Its a funny old world where age is concerned. In UK law you can get married before you can legally purchase cigarettes or alcohol. You can drive before you can vote. You can stand for Parliament before you can teach someone to drive. You can have sex before watching a film with explicit sex in it. I mean........what a jumble!
This whole legal confusion suggests that there is no real agreed coming of age of when a child becomes an adult. We flounder a bit in indecision as to whether a person in their teens is a child or an adult. The law doesn't know how to treat them, fond though it is of sticking age restrictions on everything....
And the child/adult thing has implications in the craft as well. Many covens employ an over eighteens only rule (though I believe a lot make exceptions for coven family members). The big question is, should we encourage and support young witches in following the craft?
To examine the case for "No....."
Young people have less life experience and are therefore possibly less well placed to discern genuine witchcraft from fakery or even potential abusers. There have been cases in the news where abusers have posed as magical practitioners in order to attract children. There is the potential for danger if young people are lured into cults with an ulterior motive.

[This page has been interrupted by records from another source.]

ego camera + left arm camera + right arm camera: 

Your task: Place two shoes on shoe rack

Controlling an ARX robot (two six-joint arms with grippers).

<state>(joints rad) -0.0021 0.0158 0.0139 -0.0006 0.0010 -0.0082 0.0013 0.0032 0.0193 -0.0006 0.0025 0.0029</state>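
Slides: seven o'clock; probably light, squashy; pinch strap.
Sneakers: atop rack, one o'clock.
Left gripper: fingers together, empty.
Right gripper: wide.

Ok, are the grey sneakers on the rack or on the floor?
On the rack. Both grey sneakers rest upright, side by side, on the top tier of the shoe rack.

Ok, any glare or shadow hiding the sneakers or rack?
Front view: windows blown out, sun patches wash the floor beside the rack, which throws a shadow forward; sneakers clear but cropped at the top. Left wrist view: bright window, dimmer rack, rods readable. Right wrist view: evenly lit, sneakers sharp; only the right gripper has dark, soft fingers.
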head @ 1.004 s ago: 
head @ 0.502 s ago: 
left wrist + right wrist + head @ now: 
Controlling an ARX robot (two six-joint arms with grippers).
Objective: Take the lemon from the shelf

Witchcraft is perceived as glamorous and is often portrayed as such in the media (think The Craft or that rather terrible tv series Charmed). Young people are sometimes more attracted to the glitter than the gold and this can lead to disappointment. Young witches can also have a tendancy to see magic as the first solution for all problems and this can result in them becoming a less balanced individual with a limited world view.
But I think there is a much stronger case for "Yes...."
I don't think we can make the assumption that common sense kicks in at eighteen. There are plenty of middle aged idiots running around and plenty of teenagers with a sensible head on their shoulders. It just doesn't seem logical to link common sense to age. And if we are throwing out that assumption then we have to acknowledge that there are plenty of young people savvy enough to be able to discern genuine witchcraft from the jiggery pokery stuff.
And witchcraft, practised properly, isn't something young people need to be protected from. Granted there are the shamming abusers who warp the path for their own twisted desires. But people like that exist in every walk of life. It isn't witches we need to protect children from, its abusers.
As you get older, your passions start to dwindle a bit. And I mean all your passions. You don't feel love as intensely, you don't anger as quickly, you don't flucuate as wildly between elation and despair. Your mind settles down and stabilises itself. So what better time to start working in a craft dependent on the intensity of your will than when you are still young enough to have the power of all that emotion behind your will? Young witches potentially have more power behind them than any of us older more staid types. And channelling some of that raw teenage emotion into spellwork might siphon off some of all that turmoil (that I remember so well from my own younger days) and that has got to be a positive for any young witch.
Then there is education. Young people today (and I don't care what the Daily Mail tells you about exams getting easier) have a tough and rigorous academic upbringing. So we are saying teenagers are bright enough to study Trigonometry, Geoffrey Chaucer and learn any number of foreign languages but we don't think they can get their heads round witchcraft? Well frankly I credit our young people with more intelligence than that.
Children grow up quicker these days. They learn about the responsibilities in life a lot younger than we ever did. My exams were a bit of a lark, young people today are very aware that their future may depend on their grades. They have a maturity that we didn't need to have. So if we are going to expect them to shoulder adult responsibilities, maybe we need to credit them with something back, a belief that they might just know what is best for them.
My own personal view is that if a young person genuinely wants to study the craft their age should not be a barrier for doing so. Obviously you should never force your own beliefs onto a child (or anyone else for that matter) but if a young person expresses a genuine interest in witchcraft then we should do them the courtesy of taking them seriously. Today's young people are the witches of the future. And to be honest, looking at some of the young witches I've met through my own site and others, the future's looking pretty good to me.